* **Task statement**: Taking the listing below, restate word for word each line from the line with "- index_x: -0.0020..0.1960" to the line with "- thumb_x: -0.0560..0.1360", ends included, and stop there.

* **Records for the task**:
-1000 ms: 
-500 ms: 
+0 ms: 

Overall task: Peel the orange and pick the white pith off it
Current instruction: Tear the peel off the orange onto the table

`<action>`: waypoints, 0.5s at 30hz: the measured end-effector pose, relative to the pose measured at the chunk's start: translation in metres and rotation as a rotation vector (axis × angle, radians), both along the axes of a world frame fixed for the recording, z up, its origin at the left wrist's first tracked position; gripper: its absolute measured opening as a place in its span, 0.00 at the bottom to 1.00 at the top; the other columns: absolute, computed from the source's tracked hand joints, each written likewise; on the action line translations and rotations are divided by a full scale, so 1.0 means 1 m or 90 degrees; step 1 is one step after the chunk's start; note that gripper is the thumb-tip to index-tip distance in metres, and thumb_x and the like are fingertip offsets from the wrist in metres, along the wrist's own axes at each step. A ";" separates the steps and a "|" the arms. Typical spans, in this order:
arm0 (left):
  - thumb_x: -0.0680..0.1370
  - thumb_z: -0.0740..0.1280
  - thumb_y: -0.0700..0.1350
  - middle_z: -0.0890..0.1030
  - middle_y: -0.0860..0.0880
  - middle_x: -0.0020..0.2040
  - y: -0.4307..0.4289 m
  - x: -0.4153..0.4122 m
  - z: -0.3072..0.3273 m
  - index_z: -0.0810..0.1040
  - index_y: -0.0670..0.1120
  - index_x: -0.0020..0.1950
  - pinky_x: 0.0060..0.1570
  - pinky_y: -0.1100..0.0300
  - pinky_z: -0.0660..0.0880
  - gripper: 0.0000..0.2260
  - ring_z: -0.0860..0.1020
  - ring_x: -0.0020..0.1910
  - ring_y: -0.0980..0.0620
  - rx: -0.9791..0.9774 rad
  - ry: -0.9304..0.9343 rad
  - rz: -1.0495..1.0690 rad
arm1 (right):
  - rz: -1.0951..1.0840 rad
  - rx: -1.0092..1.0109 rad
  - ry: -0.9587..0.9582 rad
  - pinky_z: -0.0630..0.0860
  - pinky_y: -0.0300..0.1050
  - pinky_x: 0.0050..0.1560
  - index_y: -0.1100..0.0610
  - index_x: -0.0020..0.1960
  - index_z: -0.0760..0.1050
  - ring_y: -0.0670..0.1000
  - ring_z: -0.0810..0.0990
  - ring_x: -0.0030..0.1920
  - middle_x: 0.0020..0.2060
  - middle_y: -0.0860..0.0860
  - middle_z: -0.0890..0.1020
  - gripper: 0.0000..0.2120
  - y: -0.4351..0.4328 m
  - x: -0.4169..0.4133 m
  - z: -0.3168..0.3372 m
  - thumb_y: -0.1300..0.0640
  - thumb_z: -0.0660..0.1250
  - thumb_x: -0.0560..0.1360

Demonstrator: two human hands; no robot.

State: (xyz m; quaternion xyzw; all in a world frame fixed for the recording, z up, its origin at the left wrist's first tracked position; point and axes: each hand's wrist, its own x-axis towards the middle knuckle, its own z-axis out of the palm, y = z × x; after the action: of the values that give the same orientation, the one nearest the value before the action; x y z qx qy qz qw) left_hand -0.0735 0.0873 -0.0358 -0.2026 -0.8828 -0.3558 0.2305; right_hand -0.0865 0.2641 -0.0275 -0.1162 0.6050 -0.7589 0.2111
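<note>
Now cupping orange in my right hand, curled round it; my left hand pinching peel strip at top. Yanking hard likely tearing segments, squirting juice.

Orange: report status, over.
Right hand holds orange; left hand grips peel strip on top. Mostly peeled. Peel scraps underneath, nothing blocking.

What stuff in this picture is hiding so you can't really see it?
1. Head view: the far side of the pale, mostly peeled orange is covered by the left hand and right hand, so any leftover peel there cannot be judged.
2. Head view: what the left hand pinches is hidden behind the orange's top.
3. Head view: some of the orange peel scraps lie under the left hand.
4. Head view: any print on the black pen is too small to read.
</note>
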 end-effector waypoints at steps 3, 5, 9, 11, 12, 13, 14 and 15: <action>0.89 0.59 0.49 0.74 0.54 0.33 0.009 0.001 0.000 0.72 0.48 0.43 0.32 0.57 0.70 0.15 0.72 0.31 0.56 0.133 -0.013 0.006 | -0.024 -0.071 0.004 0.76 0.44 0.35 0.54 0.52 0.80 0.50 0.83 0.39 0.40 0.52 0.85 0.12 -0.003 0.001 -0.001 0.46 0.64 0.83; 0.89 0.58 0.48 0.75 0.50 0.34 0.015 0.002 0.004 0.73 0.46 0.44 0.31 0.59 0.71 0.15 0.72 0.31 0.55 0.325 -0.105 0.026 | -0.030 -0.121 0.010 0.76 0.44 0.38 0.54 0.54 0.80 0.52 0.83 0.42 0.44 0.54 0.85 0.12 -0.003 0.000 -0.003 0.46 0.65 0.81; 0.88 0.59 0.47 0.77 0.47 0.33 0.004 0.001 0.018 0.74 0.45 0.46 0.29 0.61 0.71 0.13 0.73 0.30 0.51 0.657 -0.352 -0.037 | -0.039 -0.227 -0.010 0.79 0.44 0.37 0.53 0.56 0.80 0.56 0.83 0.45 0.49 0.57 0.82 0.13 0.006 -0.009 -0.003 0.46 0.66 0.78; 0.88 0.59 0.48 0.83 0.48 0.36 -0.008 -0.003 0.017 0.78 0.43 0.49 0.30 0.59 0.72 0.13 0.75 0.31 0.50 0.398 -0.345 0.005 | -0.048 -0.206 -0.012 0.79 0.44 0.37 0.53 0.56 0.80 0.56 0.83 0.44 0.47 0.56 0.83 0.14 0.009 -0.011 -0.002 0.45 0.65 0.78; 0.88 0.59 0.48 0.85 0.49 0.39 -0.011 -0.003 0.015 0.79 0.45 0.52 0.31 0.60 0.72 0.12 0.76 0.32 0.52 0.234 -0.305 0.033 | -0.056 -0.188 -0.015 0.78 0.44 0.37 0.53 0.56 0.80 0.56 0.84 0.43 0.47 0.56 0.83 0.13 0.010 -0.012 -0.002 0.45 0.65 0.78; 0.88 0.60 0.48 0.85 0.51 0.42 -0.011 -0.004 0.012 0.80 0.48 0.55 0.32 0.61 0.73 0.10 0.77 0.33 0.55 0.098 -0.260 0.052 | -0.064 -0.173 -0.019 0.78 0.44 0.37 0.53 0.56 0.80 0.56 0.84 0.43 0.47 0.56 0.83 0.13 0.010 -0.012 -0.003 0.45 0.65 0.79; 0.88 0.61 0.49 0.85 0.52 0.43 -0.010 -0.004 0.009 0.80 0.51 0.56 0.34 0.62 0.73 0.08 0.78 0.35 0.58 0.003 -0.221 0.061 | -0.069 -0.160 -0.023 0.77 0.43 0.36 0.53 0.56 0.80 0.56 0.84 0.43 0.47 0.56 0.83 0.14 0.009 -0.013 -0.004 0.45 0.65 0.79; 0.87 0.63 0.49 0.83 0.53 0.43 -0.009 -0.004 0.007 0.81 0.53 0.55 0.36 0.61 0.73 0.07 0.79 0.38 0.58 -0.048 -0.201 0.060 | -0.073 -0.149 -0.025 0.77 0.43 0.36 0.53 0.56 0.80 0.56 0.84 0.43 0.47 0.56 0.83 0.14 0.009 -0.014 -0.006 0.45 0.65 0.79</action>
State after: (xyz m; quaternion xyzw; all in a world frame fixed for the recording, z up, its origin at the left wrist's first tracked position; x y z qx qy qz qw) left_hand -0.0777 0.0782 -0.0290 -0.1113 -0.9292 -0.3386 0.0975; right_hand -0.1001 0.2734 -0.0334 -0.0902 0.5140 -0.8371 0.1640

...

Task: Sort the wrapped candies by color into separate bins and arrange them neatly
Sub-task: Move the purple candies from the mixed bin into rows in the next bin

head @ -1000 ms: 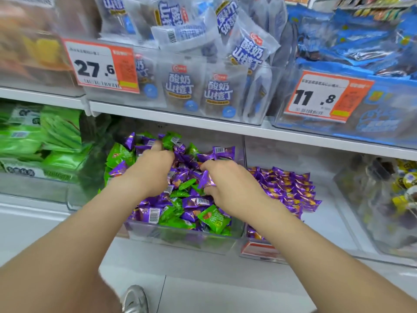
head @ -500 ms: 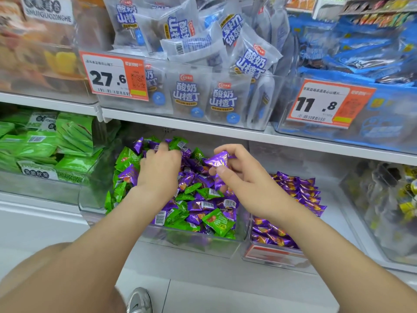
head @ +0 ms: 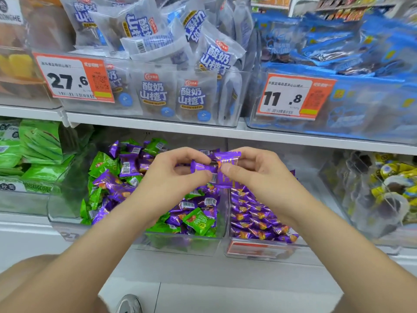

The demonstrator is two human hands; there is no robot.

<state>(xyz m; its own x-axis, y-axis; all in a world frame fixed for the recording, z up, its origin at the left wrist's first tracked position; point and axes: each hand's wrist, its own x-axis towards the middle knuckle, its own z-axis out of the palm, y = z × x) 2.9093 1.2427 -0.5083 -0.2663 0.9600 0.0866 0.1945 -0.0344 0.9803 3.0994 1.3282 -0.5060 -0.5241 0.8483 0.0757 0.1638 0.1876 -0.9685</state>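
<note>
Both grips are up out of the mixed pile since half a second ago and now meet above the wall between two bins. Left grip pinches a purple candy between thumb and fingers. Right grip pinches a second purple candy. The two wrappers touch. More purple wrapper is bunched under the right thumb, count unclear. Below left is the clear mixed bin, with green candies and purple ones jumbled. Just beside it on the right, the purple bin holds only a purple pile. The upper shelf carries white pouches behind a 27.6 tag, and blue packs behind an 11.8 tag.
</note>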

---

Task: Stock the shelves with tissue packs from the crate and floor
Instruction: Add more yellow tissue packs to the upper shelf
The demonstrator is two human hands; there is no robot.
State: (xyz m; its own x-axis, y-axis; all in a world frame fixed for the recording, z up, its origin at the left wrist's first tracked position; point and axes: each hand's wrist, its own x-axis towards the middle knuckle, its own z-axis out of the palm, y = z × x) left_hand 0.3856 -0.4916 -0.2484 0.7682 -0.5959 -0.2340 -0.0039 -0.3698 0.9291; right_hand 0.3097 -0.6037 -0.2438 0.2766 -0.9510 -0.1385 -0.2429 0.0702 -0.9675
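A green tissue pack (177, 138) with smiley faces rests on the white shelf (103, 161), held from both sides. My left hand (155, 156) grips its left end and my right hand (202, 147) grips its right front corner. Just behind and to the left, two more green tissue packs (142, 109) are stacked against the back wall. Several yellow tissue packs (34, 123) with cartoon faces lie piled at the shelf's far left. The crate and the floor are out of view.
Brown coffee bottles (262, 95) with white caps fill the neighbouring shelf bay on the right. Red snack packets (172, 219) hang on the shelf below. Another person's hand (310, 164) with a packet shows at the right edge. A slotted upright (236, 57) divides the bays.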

* **Output below**:
  - index_x: -0.0020..0.1960
  - index_z: -0.0760..0.1050
  - ring_y: -0.0670..0.1000
  - ring_z: -0.0810..0.0990
  - ring_x: -0.0030..0.1920
  - middle_x: 0.0020..0.2060
  - middle_y: -0.0860..0.0860
  - middle_z: -0.0890..0.1020
  - gripper: 0.0000..0.2120
  - y: -0.4351..0.4328 m
  - x: -0.4169..0.4133 m
  - z: -0.3168..0.3372 m
  - thumb_y: -0.1300..0.0640
  - thumb_z: -0.0660..0.1250
  - thumb_x: -0.0560..0.1360

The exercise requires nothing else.